WORK TO COMPLETE: Going through the entries below, copy out each line that contains "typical".

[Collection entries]

---*---

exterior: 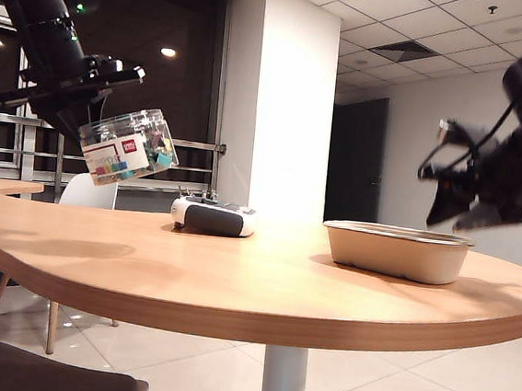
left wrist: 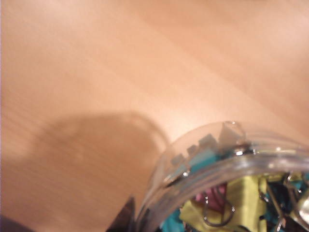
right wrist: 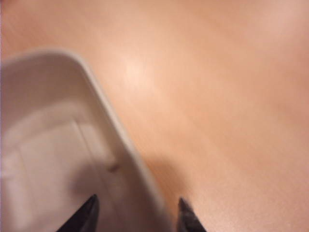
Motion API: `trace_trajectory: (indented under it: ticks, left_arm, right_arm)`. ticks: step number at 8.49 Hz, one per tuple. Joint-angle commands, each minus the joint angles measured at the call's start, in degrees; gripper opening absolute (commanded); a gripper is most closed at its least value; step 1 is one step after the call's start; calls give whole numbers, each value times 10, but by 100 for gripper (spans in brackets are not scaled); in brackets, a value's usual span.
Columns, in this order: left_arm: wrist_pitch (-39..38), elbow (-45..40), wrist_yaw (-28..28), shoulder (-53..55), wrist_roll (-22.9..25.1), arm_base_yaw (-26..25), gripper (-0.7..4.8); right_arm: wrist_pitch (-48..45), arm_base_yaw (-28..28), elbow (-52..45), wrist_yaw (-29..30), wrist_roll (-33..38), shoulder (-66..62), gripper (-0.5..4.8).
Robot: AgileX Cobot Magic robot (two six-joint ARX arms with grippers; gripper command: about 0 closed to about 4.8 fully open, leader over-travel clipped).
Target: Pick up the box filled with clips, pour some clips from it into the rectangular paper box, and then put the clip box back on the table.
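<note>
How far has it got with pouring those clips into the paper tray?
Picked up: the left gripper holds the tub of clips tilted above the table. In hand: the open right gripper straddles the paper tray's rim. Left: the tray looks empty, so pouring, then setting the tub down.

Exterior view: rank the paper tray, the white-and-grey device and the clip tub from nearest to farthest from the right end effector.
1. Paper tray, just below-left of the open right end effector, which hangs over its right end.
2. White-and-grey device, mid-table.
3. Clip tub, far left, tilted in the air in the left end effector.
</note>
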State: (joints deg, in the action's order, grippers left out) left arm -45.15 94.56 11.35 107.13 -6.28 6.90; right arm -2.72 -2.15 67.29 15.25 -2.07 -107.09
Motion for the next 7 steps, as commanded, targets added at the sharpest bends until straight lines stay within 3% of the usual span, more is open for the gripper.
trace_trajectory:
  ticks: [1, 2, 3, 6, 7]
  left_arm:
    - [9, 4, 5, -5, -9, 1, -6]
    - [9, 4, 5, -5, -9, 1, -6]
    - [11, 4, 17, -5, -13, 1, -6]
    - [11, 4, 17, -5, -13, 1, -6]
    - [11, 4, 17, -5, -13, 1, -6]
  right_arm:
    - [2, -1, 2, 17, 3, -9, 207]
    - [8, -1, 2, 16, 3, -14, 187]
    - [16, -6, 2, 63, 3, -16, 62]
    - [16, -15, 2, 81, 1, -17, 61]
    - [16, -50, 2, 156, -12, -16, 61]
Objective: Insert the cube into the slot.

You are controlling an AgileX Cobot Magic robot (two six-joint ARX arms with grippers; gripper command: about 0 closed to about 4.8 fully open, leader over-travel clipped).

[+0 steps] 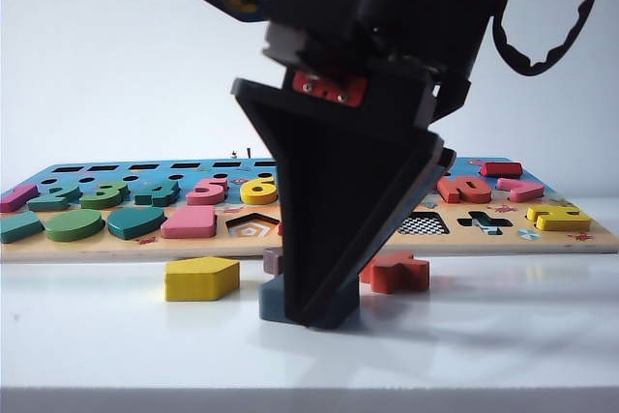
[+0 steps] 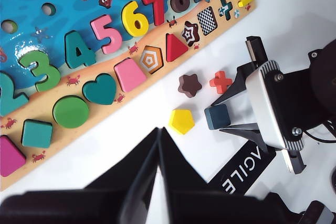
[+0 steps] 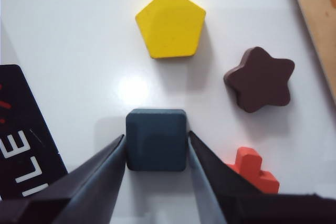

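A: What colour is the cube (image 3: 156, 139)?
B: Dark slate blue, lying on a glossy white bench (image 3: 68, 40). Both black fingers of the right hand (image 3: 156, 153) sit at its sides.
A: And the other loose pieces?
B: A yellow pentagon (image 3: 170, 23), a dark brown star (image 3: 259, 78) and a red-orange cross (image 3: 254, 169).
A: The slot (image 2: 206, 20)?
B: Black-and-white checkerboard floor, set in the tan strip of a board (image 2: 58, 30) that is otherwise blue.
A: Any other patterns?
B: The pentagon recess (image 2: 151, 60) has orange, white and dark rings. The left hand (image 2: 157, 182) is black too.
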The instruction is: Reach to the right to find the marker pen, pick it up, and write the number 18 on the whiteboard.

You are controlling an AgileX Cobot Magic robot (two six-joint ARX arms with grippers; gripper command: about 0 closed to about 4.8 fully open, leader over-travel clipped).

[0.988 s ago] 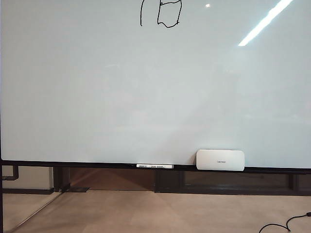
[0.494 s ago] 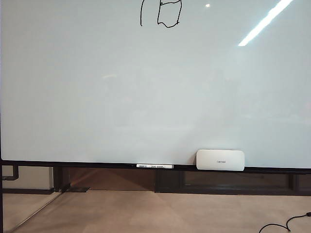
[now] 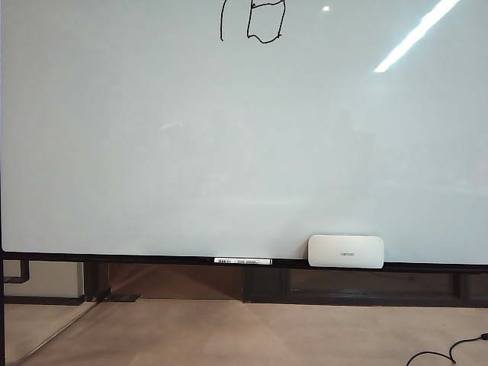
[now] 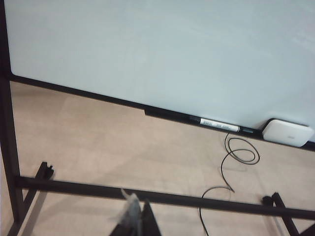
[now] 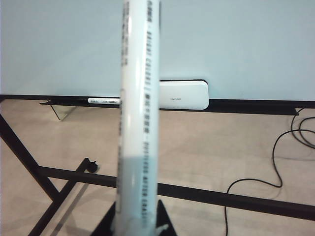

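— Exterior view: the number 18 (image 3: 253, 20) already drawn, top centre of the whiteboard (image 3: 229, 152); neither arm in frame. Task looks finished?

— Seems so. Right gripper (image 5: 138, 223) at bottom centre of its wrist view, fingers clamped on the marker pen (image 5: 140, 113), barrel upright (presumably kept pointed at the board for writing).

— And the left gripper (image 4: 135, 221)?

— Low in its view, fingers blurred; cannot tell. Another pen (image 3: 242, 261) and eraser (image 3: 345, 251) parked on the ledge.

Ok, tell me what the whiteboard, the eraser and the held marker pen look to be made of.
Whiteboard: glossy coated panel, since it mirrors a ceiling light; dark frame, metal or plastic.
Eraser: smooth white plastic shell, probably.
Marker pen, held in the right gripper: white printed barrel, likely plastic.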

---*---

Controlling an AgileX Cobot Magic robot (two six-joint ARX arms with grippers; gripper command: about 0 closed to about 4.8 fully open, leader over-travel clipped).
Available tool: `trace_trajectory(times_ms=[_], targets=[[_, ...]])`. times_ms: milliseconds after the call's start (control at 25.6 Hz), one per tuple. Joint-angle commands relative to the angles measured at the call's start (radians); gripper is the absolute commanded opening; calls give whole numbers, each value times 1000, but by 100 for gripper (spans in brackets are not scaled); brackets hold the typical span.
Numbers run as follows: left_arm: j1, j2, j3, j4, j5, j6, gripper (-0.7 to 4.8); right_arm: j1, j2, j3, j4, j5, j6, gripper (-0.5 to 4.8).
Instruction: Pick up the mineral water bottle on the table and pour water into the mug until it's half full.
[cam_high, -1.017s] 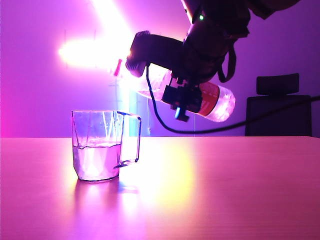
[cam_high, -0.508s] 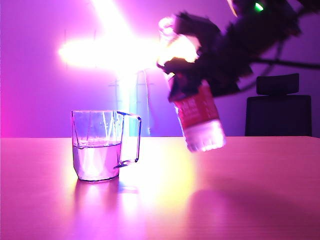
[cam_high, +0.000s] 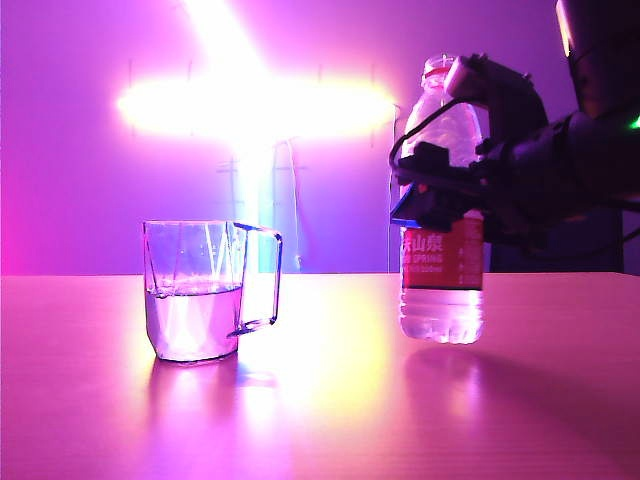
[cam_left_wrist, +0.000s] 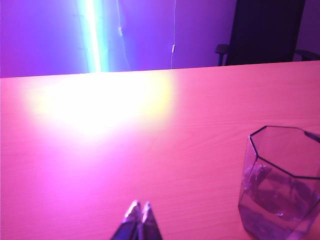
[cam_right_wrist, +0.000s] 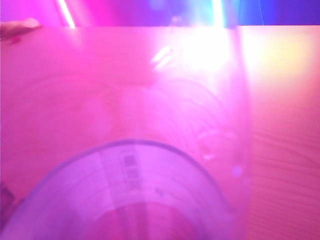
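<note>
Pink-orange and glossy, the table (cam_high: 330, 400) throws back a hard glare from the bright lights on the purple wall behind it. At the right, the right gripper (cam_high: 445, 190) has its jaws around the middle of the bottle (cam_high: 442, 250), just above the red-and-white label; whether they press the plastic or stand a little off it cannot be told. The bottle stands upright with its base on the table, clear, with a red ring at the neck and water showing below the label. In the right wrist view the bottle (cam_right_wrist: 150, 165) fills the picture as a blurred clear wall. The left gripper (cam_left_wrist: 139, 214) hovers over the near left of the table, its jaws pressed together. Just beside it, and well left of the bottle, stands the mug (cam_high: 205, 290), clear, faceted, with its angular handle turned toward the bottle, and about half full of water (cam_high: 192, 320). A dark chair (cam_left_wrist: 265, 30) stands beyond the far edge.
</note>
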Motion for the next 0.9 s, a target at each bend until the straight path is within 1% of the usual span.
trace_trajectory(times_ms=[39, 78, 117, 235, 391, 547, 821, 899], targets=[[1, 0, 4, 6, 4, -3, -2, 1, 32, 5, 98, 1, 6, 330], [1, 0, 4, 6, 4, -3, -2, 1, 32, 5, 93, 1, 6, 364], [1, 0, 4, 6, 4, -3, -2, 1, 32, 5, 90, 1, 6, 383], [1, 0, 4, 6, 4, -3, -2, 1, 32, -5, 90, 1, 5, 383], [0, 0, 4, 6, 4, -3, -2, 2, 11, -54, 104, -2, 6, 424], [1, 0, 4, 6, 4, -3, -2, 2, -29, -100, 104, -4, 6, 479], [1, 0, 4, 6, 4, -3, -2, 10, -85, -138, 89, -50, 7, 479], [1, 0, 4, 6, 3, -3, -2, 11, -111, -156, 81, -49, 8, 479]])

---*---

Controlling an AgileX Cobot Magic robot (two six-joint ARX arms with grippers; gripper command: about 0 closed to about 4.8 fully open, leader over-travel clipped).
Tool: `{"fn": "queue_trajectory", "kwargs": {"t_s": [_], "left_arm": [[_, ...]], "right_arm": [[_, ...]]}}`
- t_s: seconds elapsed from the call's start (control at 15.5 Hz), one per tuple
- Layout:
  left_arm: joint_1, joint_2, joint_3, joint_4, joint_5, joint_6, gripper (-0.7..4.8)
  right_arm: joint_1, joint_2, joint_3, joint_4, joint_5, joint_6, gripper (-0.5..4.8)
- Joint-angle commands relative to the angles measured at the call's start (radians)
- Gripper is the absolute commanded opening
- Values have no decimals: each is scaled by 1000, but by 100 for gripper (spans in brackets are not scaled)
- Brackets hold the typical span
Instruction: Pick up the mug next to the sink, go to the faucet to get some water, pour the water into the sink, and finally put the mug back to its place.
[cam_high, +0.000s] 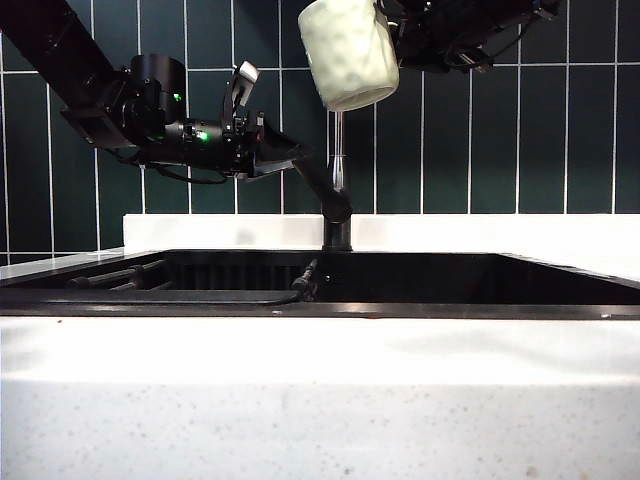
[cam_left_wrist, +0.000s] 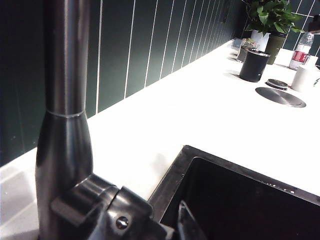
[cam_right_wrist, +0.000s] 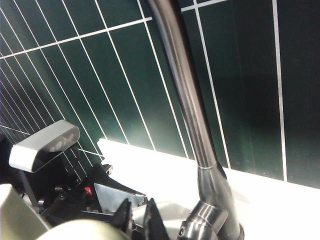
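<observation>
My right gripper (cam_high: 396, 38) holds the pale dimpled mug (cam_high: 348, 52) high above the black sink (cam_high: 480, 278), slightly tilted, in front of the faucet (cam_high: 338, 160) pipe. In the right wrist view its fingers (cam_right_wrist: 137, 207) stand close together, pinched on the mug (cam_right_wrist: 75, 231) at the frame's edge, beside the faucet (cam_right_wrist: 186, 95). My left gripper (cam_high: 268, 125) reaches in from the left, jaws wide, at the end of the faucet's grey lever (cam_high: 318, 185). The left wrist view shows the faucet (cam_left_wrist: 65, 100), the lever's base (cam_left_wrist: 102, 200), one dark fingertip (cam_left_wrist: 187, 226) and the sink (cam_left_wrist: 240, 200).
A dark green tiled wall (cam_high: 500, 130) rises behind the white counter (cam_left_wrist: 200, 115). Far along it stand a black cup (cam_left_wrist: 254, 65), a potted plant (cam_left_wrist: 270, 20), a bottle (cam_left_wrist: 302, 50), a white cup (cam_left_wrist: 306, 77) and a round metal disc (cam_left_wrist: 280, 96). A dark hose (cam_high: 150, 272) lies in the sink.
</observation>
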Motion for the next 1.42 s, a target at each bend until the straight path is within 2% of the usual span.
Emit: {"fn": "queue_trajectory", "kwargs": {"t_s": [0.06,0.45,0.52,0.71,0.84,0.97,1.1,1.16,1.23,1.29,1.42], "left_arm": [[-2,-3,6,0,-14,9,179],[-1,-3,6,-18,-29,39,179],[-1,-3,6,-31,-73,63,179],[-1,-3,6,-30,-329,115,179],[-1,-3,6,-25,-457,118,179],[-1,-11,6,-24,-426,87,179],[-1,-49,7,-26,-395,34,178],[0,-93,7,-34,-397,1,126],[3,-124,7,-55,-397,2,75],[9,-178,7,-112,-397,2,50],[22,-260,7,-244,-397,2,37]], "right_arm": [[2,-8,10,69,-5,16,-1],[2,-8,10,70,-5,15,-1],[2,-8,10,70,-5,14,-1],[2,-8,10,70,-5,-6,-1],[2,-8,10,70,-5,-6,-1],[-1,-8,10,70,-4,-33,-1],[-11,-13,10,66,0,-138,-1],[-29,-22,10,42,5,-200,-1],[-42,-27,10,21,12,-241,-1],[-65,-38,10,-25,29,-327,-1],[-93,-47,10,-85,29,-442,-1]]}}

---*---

EXERCISE OUTPUT:
Available tool: `trace_trajectory(times_ms=[_], targets=[[_, ...]])`. times_ms: milliseconds after the call's start (control at 25.6 Hz), one per tuple. Joint-angle commands relative to the angles measured at the call's start (radians); gripper is the absolute commanded opening; calls give whole numbers, each value times 1000, but by 100 for gripper (spans in brackets are not scaled); brackets hold the typical span.
- Brackets hold the typical span

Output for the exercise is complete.